月亮很圆,周围有几颗亮闪闪的星子,不算多,但每一颗都明明白白的。
慧养堂的灯火从回廊那边透过来,橘黄色的,暖暖的,把门前的青砖地染了一小块光。
他想起今天那个老汉醒来时的眼神。从浑浊到清亮,像是有人把他从水里捞上来了一样。他想起自己扎针时手指的感觉,没有抖,稳稳地穿过皮肉,直达穴位深处。他想起师父说的那句话:"练一千次,就是为了那一次不犹豫。"

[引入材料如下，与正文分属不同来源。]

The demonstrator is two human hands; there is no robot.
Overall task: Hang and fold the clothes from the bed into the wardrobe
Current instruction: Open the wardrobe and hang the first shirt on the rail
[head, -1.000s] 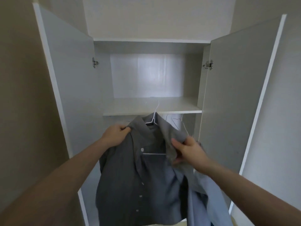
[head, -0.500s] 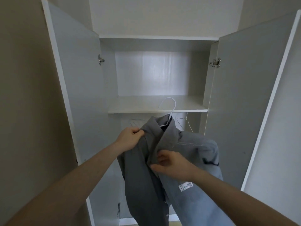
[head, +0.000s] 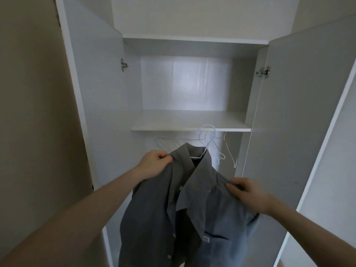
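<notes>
A grey button-up shirt (head: 154, 218) sits on a white hanger (head: 207, 140), held up in front of the open white wardrobe (head: 190, 130). My left hand (head: 154, 166) grips the shirt's left shoulder beside the collar. My right hand (head: 248, 195) pinches the fabric at the right shoulder. The hanger's hook rises just below the shelf edge; whether it sits on the rail is hidden. The shirt's right half looks lighter blue-grey, with a chest pocket.
Several bare white hangers (head: 221, 151) hang under the shelf behind the shirt. The left door (head: 92, 93) and right door (head: 300, 112) stand open on either side. A beige wall (head: 28, 112) flanks the left door.
My right hand has moved from the shirt's front placket out to the right shoulder. The shirt now hangs more spread, its collar facing me. My left hand keeps its grip.
</notes>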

他深吸了一口气,夜风把草药的香气灌进肺里,凉丝丝的,带着一种笃定的踏实。
赵流推开门,走进屋里。他没有点灯,在黑暗中摸到了床头那包用蓝布裹着的小册子,打开来,翻到最新一页。
借着窗外透进来的月光,他摸索着提笔,在今天的记录下面又加了一行字。
"十月廿九夜,师父请酒。陈伯说我是青出于蓝。我觉得我不是。我只是练了一千次,然后那一次没犹豫。"
写完,他合上本子,重新用蓝布包好,塞回枕头底下。然后他躺下去,头枕着那包册子,听着窗外的风声和远处若有若无的更鼓声。
他觉得自己今晚一定能睡个好觉。因为在梦里,他大概会继续练习,继续扎针,继续做那个"不犹豫"的赵大夫。
窗外的老槐树沙沙地响着,慧养堂的灯火一盏一盏地熄了。最后一盏是后堂李宝儿案头的那盏油灯,在子时前后也灭了。